Die Basis der Annahmen der Matching-Plattform bilden die Ergebnisse der AI Value Creation Studie des IAAI der Hochschule der Medien. Im Verlauf der qualitativen Forschung konnten über 90 verschiedene AI Use Cases aus der Unternehmenspraxis in über 40 Interviews mit Expertinnen und -experten vielfältigster Branchen identifiziert werden. Die erhobenen Use Cases wurden in insgesamt 19 Use Case Cluster strukturiert, um eine bessere Vergleichbarkeit zu schaffen und gleichzeitig vielfältige Anwendungsmöglichkeiten aufzuzeigen.

Es wird eine Orientierungshilfe für Unternehmen geschaffen, über die sie einen Überblick erlangen können, in welchen Unternehmensfunktionen AI bereits erfolgreich eingesetzt wird.

Des Weiteren sollen durch die Studie Potenziale von AI in Bezug auf die Wertschöpfung, im Sinne einer möglichen Umsatz-, Unternehmenswertsteigerung sowie Kostensenkung, erhoben und Hindernisse bei der Realisierung von AI Use Cases erkannt werden. Zuletzt sollen Unternehmen dazu befähigt werden Stellschrauben zu identifizieren, an welchen sie ansetzen müssen, um AI erfolgreich im Unternehmen einzusetzen.

Im Rahmen der erhobenen Studie wurde einerseits eine Dominanz der AI Use Cases im Bereich der Produktion und Supply Chain, Marketing und Sales sowie im Kundenservice deutlich. Andererseits konnten vielzählige Use Cases ermittelt werden, die crossfunktional in Unternehmen eingesetzt werden können und somit wiederkehrende Tätigkeiten, wie AI-gestützte Recherche in Datenbanken oder Sachbearbeitung von Dokumenten, in Unternehmen unterstützen.

Variierendes Wertschöpfungspotenzial je nach Einsatzbereich und Aufgabe

Gerade bei Use Cases mit AI-Anwendungen, die über verschiedeneUnternehmensfunktionen hinweg eingesetzt werden können, ist die Einschätzung des Wertschöpfungspotenzials abhängig von der individuellen Aufgabe und dem Anwendungsbereich und demnach sehr divers.

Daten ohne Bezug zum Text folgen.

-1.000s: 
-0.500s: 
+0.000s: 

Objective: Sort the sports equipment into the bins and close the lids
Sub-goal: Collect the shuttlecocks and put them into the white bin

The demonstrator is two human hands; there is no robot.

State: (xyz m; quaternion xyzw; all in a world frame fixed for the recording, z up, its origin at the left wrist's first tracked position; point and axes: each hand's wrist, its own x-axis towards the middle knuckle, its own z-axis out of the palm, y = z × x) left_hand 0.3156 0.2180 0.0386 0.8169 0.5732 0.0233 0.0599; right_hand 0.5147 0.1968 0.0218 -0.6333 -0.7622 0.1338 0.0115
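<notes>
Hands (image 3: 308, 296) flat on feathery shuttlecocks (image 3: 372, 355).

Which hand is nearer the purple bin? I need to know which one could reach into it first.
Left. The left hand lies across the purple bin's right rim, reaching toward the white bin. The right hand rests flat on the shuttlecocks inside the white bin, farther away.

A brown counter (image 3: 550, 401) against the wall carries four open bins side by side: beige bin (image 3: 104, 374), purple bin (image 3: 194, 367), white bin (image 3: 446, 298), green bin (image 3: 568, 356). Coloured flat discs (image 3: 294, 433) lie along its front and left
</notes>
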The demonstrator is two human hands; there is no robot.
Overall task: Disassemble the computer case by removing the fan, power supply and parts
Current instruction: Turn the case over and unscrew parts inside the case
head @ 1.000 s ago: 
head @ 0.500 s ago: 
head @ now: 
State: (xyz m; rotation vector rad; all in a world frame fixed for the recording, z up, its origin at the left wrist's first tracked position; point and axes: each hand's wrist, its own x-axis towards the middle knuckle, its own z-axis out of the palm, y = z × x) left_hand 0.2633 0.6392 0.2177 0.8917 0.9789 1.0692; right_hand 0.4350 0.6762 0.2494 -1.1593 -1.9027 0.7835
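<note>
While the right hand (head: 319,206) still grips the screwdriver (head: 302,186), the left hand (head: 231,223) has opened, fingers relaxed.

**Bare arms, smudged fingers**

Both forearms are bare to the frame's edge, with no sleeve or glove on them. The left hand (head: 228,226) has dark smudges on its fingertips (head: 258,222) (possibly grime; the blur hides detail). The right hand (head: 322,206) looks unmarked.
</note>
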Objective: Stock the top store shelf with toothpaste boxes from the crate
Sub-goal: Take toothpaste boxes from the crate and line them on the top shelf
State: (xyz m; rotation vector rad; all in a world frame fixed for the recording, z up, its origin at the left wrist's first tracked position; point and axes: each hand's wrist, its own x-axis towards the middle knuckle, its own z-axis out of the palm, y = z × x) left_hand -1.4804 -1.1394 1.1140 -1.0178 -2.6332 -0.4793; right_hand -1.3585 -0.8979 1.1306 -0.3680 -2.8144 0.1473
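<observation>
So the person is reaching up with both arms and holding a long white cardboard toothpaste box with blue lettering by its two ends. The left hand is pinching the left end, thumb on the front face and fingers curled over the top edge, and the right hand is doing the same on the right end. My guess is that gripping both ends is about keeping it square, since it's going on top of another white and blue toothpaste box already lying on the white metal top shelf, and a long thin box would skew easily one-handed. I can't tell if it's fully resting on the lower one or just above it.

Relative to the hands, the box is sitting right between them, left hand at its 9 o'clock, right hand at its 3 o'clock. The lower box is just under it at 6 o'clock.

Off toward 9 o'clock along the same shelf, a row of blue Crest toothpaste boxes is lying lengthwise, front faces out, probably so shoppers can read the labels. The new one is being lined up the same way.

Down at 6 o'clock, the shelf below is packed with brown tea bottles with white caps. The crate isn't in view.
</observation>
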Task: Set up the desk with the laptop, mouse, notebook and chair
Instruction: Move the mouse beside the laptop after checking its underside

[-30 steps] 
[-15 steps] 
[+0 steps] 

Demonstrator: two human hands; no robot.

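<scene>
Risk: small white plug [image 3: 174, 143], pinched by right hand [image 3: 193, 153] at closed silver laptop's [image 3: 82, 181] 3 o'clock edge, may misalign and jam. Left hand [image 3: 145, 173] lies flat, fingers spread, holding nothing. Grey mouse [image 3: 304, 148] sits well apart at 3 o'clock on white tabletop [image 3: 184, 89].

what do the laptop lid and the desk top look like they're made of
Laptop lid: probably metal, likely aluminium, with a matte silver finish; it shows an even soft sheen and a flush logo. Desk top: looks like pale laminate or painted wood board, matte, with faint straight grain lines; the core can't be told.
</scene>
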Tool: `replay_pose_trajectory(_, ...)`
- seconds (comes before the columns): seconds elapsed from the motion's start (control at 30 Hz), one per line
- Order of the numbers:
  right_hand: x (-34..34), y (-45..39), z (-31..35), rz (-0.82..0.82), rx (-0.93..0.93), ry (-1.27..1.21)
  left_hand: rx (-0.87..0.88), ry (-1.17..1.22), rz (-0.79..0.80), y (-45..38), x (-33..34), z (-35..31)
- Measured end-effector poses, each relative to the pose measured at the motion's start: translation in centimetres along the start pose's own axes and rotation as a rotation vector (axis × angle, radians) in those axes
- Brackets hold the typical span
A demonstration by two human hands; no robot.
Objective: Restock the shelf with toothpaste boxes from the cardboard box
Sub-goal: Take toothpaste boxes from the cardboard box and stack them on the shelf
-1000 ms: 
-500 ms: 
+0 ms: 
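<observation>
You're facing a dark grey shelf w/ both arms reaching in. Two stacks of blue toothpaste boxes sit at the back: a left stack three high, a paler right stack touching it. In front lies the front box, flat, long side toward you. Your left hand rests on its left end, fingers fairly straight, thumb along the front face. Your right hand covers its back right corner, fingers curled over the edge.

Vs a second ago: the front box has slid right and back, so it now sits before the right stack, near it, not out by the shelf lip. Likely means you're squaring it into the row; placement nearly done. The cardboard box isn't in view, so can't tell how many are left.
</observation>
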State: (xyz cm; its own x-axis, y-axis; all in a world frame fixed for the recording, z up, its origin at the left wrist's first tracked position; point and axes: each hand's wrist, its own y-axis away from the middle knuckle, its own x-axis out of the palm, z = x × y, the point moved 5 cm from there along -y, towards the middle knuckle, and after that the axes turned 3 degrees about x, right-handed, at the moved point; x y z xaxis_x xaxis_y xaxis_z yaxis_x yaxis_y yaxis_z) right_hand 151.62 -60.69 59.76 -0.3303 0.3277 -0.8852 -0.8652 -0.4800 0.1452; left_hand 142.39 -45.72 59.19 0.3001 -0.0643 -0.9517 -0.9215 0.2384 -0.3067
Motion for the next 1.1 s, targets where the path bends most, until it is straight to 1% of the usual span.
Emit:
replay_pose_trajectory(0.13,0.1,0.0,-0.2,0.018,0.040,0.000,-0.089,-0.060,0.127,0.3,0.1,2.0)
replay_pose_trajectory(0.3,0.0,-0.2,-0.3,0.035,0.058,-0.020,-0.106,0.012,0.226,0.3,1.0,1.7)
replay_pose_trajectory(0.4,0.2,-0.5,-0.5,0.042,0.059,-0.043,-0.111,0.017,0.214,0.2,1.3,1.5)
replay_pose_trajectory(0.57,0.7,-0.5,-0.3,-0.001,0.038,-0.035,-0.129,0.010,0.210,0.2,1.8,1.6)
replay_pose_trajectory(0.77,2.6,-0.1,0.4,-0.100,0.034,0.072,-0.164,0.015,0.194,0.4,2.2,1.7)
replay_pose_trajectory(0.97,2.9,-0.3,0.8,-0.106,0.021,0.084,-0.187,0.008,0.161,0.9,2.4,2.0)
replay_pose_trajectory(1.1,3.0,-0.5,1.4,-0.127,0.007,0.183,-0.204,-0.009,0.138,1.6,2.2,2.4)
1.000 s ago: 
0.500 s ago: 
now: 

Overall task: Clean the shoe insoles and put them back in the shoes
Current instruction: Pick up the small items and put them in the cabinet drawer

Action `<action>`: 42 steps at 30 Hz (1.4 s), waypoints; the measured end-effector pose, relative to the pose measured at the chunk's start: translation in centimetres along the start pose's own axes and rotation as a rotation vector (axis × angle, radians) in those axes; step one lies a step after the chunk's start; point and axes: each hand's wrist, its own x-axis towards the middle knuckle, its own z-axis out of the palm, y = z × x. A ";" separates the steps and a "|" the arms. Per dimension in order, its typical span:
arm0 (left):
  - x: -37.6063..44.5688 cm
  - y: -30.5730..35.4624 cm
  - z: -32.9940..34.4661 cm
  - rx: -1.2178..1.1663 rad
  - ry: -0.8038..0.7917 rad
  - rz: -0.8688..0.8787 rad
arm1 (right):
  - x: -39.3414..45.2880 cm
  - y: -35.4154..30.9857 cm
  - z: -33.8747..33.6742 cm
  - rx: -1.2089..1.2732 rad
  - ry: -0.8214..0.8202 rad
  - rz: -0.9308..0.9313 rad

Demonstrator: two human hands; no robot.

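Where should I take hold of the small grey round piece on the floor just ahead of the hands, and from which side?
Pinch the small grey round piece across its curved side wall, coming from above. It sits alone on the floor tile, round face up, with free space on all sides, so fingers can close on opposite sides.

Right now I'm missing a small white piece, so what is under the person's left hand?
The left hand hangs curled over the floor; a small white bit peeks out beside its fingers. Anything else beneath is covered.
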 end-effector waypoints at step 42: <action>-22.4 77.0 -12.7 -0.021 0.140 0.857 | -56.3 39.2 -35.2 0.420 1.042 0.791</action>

Über alle erhobenen Use Cases hinweg tendieren die befragten Personen dazu das Wertschöpfungspotenzial zur Kostenreduktion am höchsten einzuschätzen. Dieses Phänomen kann dadurch erklärt werden, dass ineffiziente Prozesse schnell zu höheren Kosten führen, bei einer beschleunigten, zuverlässigeren Ausführung durch AI das Potenzial zur Kostenersparnis schnell ersichtlich werden kann. Dadurch wurde dieses Wertschöpfungspotenzial im Vergleich zu Umsatz- und Unternehmenswertsteigerung auch häufiger von Expertinnen und Experten identifiziert. Zusätzlich zu diesen Erkenntnissen wurden in Interviews weitere Aspekte bzw. Ziele des

AI-Einsatzes in den Unternehmen abgefragt, die sich abseits schon genannten Wertschöpfungspotenziale indirekt auf die Wertschöpfung und den Unternehmenserfolg auswirken. So wurden neben Prozessoptimierung, die Steigerung der ökologischen und ökonomischen Nachhaltigkeit, die Verbesserung des Unternehmensimages und eine Steigerung der Unternehmensattraktivität genannt.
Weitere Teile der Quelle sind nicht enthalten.